Rosenberg: Yeah, no, they’re swing suburban. Many of these are the classic swing suburban seats in various parts of the country because these more rural districts are just not available to us at this point, unless something dramatic were to happen. I think even just in California, we’ve got three or four seats that are potentially going to be in play. And those are going to be hard to defend for the Republicans given everything that’s happening when you add the immigration enforcement. And [in] Valadao district, California 22nd, for example, it’s reported that over 50 percent [of residents are] Medicaid recipients. And I think this gets to something, Greg, that you and I have discussed offline, which is they are presenting a false story about what this bill does—and you wrote a great column this week about the false stories that Republicans have been telling now for 50 years. But you’re already hearing them say extraordinary things about this bill, that it doesn’t cut Medicaid, that the tax cuts pay for themselves—[which is] something that you wrote about in your piece—that it doesn’t increase the deficit, right? They’re telling extraordinary falsehoods about the bill that could only be the case if they had great confidence that the right-wing noise machine was going to back them up, and that they were going to have enough money to muddy the waters to try to make it more difficult for us to lay these charges at them.
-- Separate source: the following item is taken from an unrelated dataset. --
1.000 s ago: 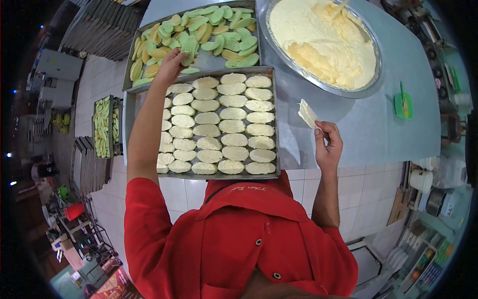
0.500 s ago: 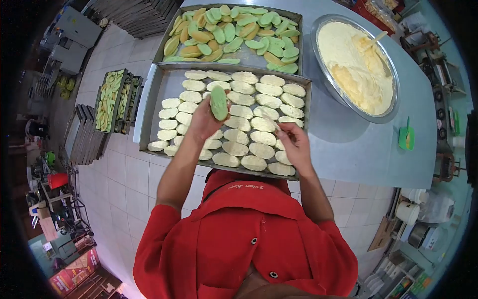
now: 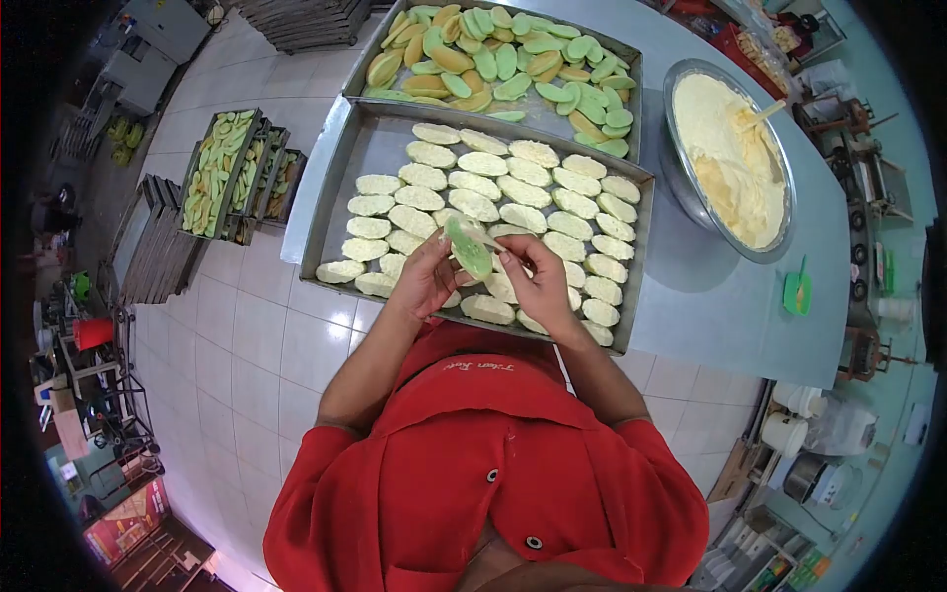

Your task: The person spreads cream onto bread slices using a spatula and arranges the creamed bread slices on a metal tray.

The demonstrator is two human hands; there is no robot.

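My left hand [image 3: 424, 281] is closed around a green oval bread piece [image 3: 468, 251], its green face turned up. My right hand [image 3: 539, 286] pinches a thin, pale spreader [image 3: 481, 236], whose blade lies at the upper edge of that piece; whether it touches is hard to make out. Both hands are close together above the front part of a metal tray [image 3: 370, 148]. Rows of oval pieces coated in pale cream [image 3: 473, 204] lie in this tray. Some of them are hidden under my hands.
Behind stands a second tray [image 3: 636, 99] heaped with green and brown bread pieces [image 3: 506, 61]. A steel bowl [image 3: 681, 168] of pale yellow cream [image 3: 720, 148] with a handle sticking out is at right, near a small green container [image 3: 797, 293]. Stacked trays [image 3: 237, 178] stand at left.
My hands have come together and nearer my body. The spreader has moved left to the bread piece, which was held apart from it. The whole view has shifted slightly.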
I really do feel that in all the years I’ve been doing this … the Republican Party in the age of Trump has now become so disconnected from reality and so uninterested in reality and so uninterested in telling the truth or being grounded in anything that’s remotely true that it’s been shocking even for me. Like I’m not a kid. I’m not easily shocked, right? But you heard members on television today saying that this isn’t going to cut Medicaid. It’s just staggering how much we’re going to be left with—whatever happens with Trump—a Republican Party [that] has become so fundamentally disconnected from the realities of what they’re doing and the realities of true discourse. And we’re going to see that play out in this fight to define what this bill does and doesn’t do in the coming months and through the election next year.
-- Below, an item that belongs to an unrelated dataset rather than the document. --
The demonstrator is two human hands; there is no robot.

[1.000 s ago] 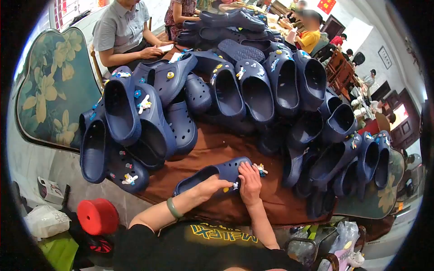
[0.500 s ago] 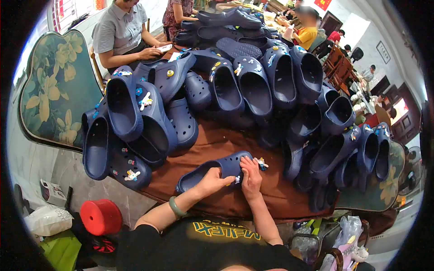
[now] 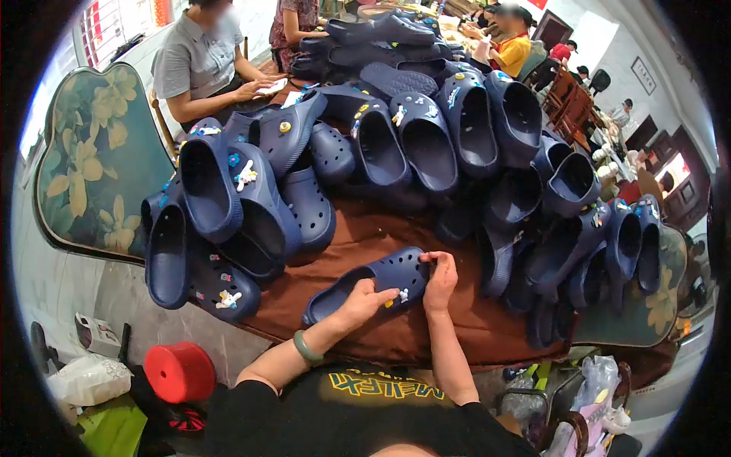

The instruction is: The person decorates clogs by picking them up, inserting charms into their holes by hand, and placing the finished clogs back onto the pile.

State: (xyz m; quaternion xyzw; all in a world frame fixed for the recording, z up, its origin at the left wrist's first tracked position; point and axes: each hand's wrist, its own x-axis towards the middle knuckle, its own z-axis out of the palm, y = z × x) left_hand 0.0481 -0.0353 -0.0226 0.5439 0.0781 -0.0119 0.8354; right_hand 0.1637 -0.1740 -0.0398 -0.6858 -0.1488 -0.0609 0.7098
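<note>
At six o'clock, clasping clog (image 3: 390, 274) with left hand (image 3: 362, 302), curling right hand (image 3: 439, 282), unclear whether pinching, above hard-to-read shirt lettering (image 3: 384, 387), with white bag (image 3: 93, 381) at eight.

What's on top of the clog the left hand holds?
On the clog, a white charm and a yellow charm show near the left hand; whatever that hand covers can't be seen.

The right hand (image 3: 439, 283) has shifted from lying across the blue clog (image 3: 399, 268) to its toe edge, fingers curled.
</note>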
Sargent: Well, speaking of that, notice this reporting that as late as Wednesday, Trump was privately telling Republicans that cutting Medicaid will hurt them electorally. Now, I don’t know if Trump knows what’s in his own bill or not—but putting that aside, what’s clear is that Trump does know it’s a third rail. And now they’re cutting it by nearly $1 trillion dollars. Ten million people could lose Medicaid. So I take some optimism from the fact that Trump still, on some level, knows how perilous this is. Am I wrong to be optimistic about that?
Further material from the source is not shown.